Durch die Sucht erhält der Betroffene also in Form einer Ersatzbefriedigung nun das was er sich insgeheim wünscht aber mit seinen eigenen Mittel nicht erreichen kann. Was beispielsweise nun die Droge macht, ist ihn in Form eines Schein-Ersatzes ihm doch in Genuss seine Wünsche in Form einer Illusion zu verabreichen. Illusion deswegen, weil wohl nach dem Rausch ja wieder das Erwachen folgt und seine Probleme immer noch nicht gelöst sind.
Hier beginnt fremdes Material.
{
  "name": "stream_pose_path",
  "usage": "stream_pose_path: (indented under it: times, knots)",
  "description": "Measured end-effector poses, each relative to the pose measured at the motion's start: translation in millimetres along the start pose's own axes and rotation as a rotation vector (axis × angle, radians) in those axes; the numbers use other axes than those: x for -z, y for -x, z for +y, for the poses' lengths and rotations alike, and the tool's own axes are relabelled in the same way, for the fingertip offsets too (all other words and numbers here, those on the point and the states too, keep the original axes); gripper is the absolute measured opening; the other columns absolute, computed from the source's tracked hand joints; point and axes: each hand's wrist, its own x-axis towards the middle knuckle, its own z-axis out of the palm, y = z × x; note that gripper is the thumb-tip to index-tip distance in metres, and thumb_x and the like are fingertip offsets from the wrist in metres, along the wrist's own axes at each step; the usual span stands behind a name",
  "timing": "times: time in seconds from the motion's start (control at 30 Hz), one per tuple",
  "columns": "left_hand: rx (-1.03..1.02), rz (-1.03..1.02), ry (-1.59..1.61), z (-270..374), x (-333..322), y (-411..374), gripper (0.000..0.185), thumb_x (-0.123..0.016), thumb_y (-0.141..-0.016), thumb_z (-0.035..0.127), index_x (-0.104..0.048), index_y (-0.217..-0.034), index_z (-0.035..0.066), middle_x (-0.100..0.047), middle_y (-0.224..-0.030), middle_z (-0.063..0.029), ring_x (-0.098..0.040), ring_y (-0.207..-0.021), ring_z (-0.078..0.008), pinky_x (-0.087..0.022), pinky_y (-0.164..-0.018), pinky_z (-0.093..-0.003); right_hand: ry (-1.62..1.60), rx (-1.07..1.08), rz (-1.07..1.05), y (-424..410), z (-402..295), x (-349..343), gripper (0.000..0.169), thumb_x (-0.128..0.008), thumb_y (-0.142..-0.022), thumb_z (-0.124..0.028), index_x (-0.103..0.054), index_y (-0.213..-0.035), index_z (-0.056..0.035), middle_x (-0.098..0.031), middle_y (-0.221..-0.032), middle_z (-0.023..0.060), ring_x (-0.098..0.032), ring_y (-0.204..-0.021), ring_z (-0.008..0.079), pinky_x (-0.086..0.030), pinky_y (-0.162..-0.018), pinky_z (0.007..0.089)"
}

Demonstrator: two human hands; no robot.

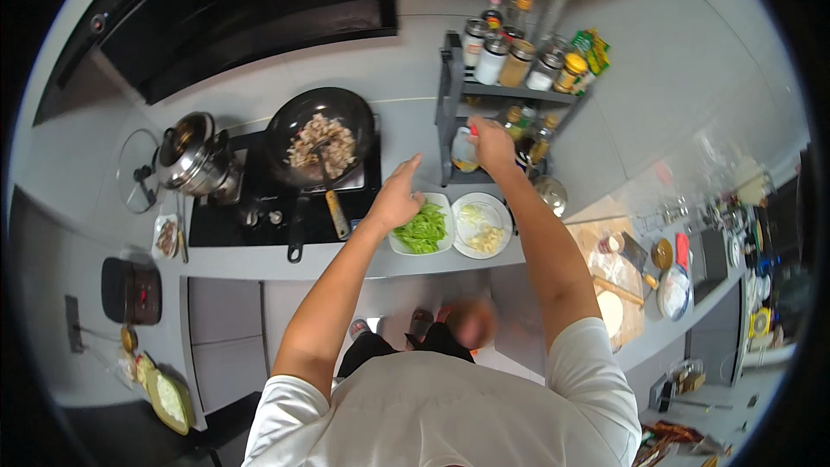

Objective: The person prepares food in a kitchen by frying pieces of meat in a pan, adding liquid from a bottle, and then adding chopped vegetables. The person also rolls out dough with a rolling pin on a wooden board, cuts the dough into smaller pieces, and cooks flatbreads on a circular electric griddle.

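My right hand (pixel 494 148) reaches to the lower shelf of the spice rack (pixel 447 110), its fingers closed at the red top of a clear bottle (pixel 463 152) with yellowish contents. My left hand (pixel 395 200) holds nothing, its fingers apart. It hovers by a square white dish of chopped green vegetables (pixel 421 231). Beside that dish, a round white plate (pixel 460 243) carries pale chopped pieces in two small heaps. To the left, a black wok (pixel 279 149) on the cooktop (pixel 220 227) contains browned meat pieces (pixel 334 152), with a spatula (pixel 332 204) leaning in it.
A steel pot (pixel 194 165) stands left of the wok, near a glass lid (pixel 134 172). Seasoning jars (pixel 491 63) crowd the rack's top shelf. At right, a wooden board (pixel 587 233) bears a cleaver (pixel 634 251), a rolling pin (pixel 618 290) and dough (pixel 609 312).
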Motion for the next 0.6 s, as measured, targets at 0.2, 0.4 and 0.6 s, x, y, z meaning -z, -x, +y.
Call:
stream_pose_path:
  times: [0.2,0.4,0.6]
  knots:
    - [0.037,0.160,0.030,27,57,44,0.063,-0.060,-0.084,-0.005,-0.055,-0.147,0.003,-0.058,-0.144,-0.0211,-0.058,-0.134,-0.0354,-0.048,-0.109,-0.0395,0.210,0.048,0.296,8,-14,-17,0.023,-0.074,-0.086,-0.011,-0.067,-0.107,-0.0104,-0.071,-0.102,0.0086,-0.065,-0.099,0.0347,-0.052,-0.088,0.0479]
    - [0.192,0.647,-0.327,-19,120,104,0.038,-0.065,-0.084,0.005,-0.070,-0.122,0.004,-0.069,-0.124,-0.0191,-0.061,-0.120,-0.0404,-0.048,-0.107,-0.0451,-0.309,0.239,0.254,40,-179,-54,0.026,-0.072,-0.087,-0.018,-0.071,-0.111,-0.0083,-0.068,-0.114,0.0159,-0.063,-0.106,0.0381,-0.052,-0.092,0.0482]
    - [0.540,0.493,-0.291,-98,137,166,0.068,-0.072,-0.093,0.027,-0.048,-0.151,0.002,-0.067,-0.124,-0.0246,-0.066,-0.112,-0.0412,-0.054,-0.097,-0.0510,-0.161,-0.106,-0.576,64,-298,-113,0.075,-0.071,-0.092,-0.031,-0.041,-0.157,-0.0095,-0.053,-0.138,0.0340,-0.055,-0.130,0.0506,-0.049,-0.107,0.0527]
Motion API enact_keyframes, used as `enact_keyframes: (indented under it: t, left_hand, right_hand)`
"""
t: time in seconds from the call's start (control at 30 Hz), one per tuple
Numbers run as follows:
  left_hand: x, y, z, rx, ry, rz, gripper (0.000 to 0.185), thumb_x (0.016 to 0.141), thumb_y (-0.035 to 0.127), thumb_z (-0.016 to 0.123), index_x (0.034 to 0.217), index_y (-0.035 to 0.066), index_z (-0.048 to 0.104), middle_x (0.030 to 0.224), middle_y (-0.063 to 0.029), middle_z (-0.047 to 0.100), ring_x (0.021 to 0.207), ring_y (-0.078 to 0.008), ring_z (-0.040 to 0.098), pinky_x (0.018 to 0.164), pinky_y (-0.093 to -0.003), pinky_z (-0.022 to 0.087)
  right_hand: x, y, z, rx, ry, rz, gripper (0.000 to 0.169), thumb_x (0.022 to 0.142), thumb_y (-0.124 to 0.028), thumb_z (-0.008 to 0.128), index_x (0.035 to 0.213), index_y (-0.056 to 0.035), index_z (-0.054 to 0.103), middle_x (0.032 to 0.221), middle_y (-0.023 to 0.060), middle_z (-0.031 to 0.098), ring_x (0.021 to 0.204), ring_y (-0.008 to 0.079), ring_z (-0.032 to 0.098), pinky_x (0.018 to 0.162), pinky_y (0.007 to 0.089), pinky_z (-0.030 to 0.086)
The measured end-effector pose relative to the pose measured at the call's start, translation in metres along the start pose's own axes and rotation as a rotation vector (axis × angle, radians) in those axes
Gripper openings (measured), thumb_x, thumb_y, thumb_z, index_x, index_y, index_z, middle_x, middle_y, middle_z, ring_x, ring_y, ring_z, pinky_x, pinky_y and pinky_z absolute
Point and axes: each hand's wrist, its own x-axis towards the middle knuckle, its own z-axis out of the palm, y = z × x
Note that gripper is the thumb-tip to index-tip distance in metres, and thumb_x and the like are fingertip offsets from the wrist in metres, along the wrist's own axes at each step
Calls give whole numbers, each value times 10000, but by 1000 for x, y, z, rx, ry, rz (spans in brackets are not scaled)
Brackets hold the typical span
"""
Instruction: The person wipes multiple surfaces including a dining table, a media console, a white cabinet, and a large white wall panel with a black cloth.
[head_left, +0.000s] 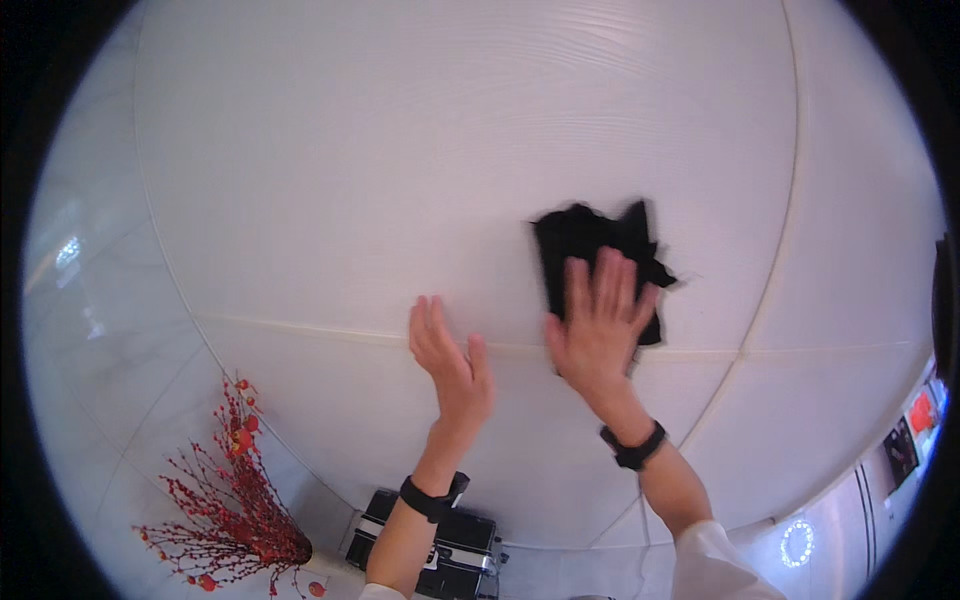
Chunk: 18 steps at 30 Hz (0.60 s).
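My right hand (604, 330) lies flat over a crumpled black cloth (581, 229), fingers slightly spread, pressing it on a large white panel surface (390, 165) with a faint grain. The cloth's ragged edges stick out above and to the right of the fingers, and its lower part is hidden beneath the palm. To the left, my left hand (454, 367) holds nothing. Its thumb stands apart from the fingers, close to the panel's pale horizontal seam (322, 330); whether it touches the surface I cannot tell. Both wrists wear black bands.
At the lower left stands a bunch of red berry branches (240, 495) with small red fruit ornaments. Black cases with silver trim (465, 551) sit below my left forearm. Glossy marble-look tiles (82, 360) line the left side. A bright ring-shaped reflection (796, 544) shows at lower right.
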Motion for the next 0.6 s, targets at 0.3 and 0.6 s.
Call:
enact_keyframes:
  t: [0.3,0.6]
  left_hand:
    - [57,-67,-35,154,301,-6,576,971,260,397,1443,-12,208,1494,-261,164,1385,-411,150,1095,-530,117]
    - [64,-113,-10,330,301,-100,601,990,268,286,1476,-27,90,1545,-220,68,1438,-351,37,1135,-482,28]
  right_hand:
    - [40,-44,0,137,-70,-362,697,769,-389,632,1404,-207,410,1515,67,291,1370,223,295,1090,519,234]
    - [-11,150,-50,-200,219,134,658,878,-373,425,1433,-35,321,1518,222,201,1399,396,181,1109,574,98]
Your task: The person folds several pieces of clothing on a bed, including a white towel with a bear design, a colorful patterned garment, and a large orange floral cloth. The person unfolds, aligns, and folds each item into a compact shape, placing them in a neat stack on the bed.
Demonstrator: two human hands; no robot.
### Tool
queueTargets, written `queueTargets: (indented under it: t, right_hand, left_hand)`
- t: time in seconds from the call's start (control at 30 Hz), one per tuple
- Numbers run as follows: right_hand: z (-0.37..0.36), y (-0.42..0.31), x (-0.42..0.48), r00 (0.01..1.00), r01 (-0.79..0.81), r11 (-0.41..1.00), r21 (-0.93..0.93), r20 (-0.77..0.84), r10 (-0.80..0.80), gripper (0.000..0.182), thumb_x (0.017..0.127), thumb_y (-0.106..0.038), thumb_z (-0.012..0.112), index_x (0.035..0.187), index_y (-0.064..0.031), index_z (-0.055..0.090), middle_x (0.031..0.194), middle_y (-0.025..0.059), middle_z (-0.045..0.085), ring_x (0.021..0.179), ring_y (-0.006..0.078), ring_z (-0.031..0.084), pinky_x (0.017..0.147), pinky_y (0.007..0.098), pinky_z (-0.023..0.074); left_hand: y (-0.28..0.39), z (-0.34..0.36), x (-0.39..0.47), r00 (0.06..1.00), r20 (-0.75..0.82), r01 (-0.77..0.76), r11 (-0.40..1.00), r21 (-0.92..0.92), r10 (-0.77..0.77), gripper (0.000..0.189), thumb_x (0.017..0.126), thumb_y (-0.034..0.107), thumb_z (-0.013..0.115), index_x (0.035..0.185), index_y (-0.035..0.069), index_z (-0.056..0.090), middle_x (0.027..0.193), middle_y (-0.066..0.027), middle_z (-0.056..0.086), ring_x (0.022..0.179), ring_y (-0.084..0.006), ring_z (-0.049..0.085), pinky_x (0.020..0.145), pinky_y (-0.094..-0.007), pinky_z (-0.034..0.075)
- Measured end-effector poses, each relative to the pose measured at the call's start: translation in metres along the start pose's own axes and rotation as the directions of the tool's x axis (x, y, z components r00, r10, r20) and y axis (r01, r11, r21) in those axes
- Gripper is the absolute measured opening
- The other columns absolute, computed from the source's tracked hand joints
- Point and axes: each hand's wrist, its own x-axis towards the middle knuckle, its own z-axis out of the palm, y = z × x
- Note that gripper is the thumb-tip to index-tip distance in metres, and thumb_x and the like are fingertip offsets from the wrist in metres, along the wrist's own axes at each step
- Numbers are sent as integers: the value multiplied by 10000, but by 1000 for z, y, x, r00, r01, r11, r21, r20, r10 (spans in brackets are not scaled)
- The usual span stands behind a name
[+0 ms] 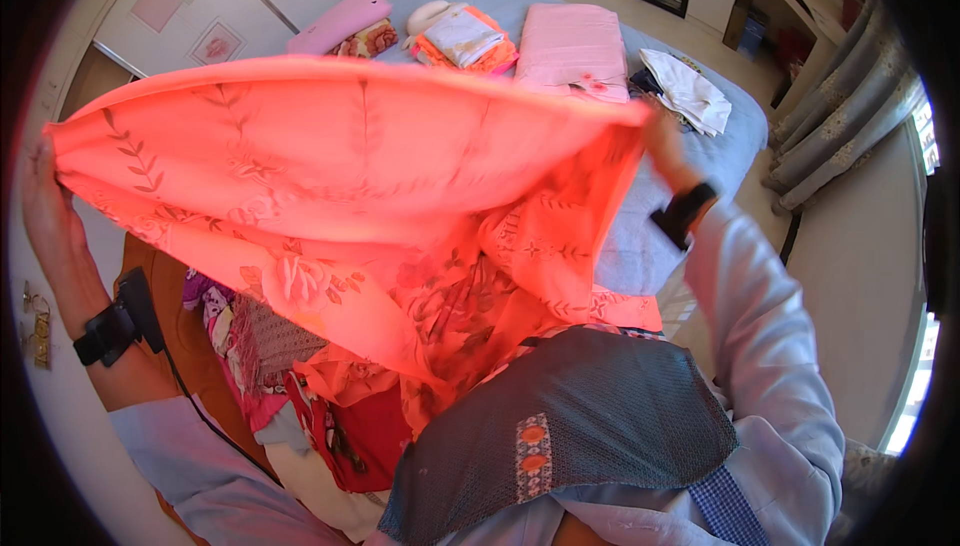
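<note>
A large coral-red floral cloth (322,148) is spread in the air between my two hands. At the far left my left hand (52,193) grips one corner of it. My right hand (664,137), somewhat blurred, holds the opposite upper corner on the right. The cloth's middle sags in folds down toward my lap, and its lower part lies on other fabrics. Each wrist bears a black strap, the left one with a device and a cable. A dark grey-blue knit fabric with orange buttons (570,411) lies across my front.
Beyond the cloth is a bed with a light blue cover (645,238). On it lie a pink folded quilt (570,47), a stack of folded cloths (465,36), a pink pillow (345,21) and white garments (686,88). A heap of mixed clothes (277,343) sits at lower left on a brown surface.
</note>
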Motion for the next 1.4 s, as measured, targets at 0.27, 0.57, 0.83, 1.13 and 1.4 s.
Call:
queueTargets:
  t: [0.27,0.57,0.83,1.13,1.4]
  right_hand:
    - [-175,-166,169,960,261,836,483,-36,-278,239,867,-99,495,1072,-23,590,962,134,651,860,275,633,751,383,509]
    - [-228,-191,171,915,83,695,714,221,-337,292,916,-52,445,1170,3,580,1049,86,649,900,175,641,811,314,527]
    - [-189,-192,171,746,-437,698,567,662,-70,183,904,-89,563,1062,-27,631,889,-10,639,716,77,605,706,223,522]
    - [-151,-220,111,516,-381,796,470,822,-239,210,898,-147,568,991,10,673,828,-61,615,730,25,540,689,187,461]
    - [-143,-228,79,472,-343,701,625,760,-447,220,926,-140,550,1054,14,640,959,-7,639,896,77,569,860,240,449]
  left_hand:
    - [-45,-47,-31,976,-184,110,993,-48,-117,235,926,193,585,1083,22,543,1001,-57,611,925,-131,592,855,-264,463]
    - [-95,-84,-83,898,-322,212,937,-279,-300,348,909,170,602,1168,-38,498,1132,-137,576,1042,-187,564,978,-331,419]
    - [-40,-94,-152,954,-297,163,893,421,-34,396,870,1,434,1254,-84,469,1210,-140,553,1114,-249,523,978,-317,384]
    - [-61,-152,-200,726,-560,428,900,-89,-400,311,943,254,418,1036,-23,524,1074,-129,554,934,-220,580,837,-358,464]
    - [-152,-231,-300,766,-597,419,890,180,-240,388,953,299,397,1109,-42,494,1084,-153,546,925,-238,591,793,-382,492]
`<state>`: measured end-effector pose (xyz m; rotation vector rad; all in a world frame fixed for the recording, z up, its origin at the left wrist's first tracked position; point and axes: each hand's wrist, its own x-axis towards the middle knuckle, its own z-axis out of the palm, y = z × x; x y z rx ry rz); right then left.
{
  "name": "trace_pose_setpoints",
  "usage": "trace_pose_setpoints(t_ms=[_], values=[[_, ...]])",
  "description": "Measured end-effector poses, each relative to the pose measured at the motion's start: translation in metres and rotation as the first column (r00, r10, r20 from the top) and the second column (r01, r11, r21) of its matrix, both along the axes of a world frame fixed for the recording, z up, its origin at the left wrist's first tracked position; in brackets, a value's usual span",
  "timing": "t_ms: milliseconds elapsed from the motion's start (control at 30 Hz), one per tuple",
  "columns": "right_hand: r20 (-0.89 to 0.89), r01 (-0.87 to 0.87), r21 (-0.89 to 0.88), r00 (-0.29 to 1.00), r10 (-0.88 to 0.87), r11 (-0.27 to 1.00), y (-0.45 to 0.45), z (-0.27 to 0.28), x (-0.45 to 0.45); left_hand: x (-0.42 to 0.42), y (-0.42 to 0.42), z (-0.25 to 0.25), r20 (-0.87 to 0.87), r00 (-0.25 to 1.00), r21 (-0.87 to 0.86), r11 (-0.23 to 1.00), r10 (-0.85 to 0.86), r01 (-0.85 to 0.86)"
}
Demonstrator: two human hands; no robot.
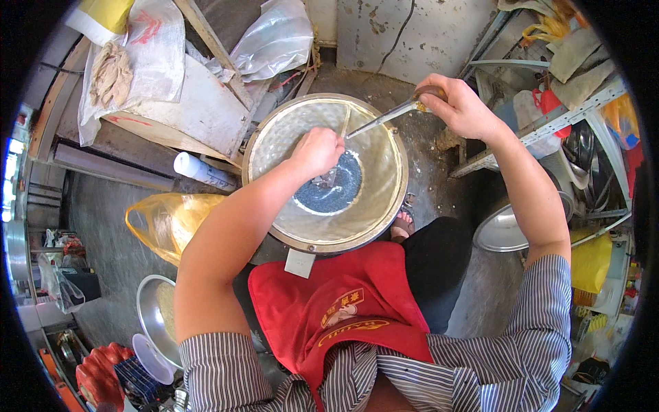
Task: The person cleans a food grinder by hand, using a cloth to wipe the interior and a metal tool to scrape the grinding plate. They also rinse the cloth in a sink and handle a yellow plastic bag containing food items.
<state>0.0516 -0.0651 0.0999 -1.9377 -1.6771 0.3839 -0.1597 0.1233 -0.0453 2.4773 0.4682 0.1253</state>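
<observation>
Before me stands a deep round metal drum (383, 206) with a pale, patterned inner wall and a bolted rim. Its dark speckled bottom disc (329, 193) has whitish residue on it. My right hand (455, 105) grips the brown handle of a long tapered metal tool (383, 118), whose tip slants down over the drum's opening. My left hand (319, 149) is curled over the drum, close to the tool's tip. A small shiny piece (325, 179) shows below its fingers; whether the hand holds it is hidden.
A yellow plastic bag (165, 216) and a white cylindrical container (198, 167) lie left of the drum. A steel bowl (154, 304) with grainy contents stands lower left. Another metal bowl (499, 232) and a metal shelf rack (535, 126) are at right.
</observation>
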Motion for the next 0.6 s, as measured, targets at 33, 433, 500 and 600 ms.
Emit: trace_pose_setpoints(t_ms=[33, 433, 500, 600], values=[[-0.011, -0.002, 0.009, 1.0, 0.002, 1.0, 0.0, -0.002, 0.001, 0.0, 0.001, -0.005, 0.023, 1.0, 0.024, 1.0, 0.008, -0.008], [0.204, -0.018, 0.016, 0.979, 0.015, 1.0, 0.017, -0.014, -0.017, -0.03, 0.043, 0.042, 0.295, 0.945, 0.087, 0.981, 0.14, -0.172], [0.376, -0.066, -0.013, 0.924, 0.066, 0.998, 0.03, -0.034, -0.021, -0.039, 0.046, 0.057, 0.259, 0.961, 0.084, 0.989, 0.094, -0.119], [0.486, -0.093, -0.203, 0.855, 0.183, 0.975, 0.044, -0.036, -0.043, -0.053, 0.046, 0.061, 0.233, 0.972, 0.107, 0.993, 0.029, -0.055]])
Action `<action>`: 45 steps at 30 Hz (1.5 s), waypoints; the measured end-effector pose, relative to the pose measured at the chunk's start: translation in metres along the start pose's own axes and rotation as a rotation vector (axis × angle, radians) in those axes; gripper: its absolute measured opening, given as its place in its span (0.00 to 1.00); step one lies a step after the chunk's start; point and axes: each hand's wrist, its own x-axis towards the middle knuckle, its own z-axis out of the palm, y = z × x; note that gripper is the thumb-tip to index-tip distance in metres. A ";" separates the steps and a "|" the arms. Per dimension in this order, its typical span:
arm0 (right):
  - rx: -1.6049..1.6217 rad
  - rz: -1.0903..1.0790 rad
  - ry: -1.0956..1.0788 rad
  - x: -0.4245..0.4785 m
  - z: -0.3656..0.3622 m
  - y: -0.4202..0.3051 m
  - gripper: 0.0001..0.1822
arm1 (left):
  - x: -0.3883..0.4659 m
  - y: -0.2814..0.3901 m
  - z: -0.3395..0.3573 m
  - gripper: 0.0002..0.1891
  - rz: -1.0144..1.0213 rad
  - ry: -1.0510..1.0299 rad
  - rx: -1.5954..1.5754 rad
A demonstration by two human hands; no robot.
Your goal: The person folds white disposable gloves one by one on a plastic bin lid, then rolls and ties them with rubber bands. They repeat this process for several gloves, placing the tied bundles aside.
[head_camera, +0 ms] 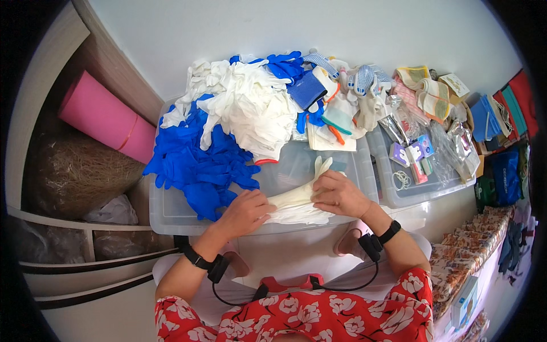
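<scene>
A white glove (295,196) is stretched between my two hands, low over the near edge of a translucent plastic bin lid (273,171). My left hand (245,211) pinches its cuff end. Toward the finger end, my right hand (339,194) grips it, and a couple of its fingers stick up beyond my knuckles. More white glove material (299,216) lies just beneath it. Beyond my left hand spreads a heap of blue disposable gloves (192,158). A large pile of white gloves (248,102) rests behind and partly on the blue ones.
Dotted work gloves (363,81) and a blue pouch (307,89) lie at the back. A second bin (427,192) on the right carries small boxes (399,154) and plastic wrappers (442,158). On the left, a shelf holds a pink roll (109,117). A white wall (299,25) rises behind.
</scene>
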 end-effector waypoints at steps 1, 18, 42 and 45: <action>0.006 0.005 -0.003 -0.001 -0.001 0.000 0.07 | 0.001 0.000 0.000 0.11 -0.001 -0.007 0.000; -0.066 0.064 -0.057 -0.005 0.002 0.001 0.06 | 0.037 0.002 0.008 0.15 -0.410 -0.120 0.013; -0.031 0.281 -0.151 0.023 -0.001 -0.003 0.17 | 0.037 0.007 0.016 0.16 -0.503 -0.191 -0.023; -0.113 0.187 -0.007 0.036 -0.005 -0.010 0.18 | 0.039 0.008 0.016 0.16 -0.505 -0.211 -0.025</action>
Das tückische an der Sucht aber ist, dass ab dem Moment in der die Sucht beginnt. sich viele andere Möglichkeiten für den Betroffenen verschliessen und er in einer Abwärtsspirale gefangen ist. Durch die Reduzierung seiner Möglichkeiten durch die Sucht wird das von ihm nicht gelebte in einer anderen Form doch wieder gelebt, aber eben nur als eine Illusion ohne grosse Entwicklungsmöglichkeiten, aber mit mehr und mehr Erkenntnisse verbunden. Vor allem die Erkenntnis, dass er irgendwann doch das nicht gewollte bzw. verschmähte Problem lösen muss um ganzheitlicher zu werden.

So gesehen ist Sucht wohl sowas wie eine Auszeit, wenn auch der Süchtige, wenn er dann mal geheilt ist, all die anderen Möglichkeiten plötzlich sieht die er während seiner Suchtzeit verpasst hat zu leben.

Ist nun Sucht die Wurzel allen Übels?

Ja und nein. Einerseits war wohl die Sucht für den Betroffenen in einer bestimmten Lebensphase wohl noch die einzige Lösung um am Leben nicht zu zerbrechen, anderseits verpasste er so viel was durch die Sucht ihm verwehrt blieb.

Meines Erachtens ist Sucht immer das Ergebnis vom Abweichen des idealen Pfades der sicher schneller zur Erfüllung der Träume geführt hätte. Aber so ist es nun mal. Wir Menschen wollen immer den ‘egoistischen’ maximalen Profit aus allen ziehen, ohne aber zu verstehen, dass wir nicht alles haben können, sehr wohl aber ein Teil des All einen sind und unsere Rollen im Leben in Respekt gegenüber allen Lebenden achtsam leben sollten. Dann und nur dann braucht es auch keine Sucht bzw. Suche mehr, denn, wenn wir im Einklang mit dem All einen leben, stellt sich auch nicht mehr die Frage, bin ich glücklich oder nicht, sondern es hat niemals was Anderes gegeben als eben Glücklich sein ein Leben lang.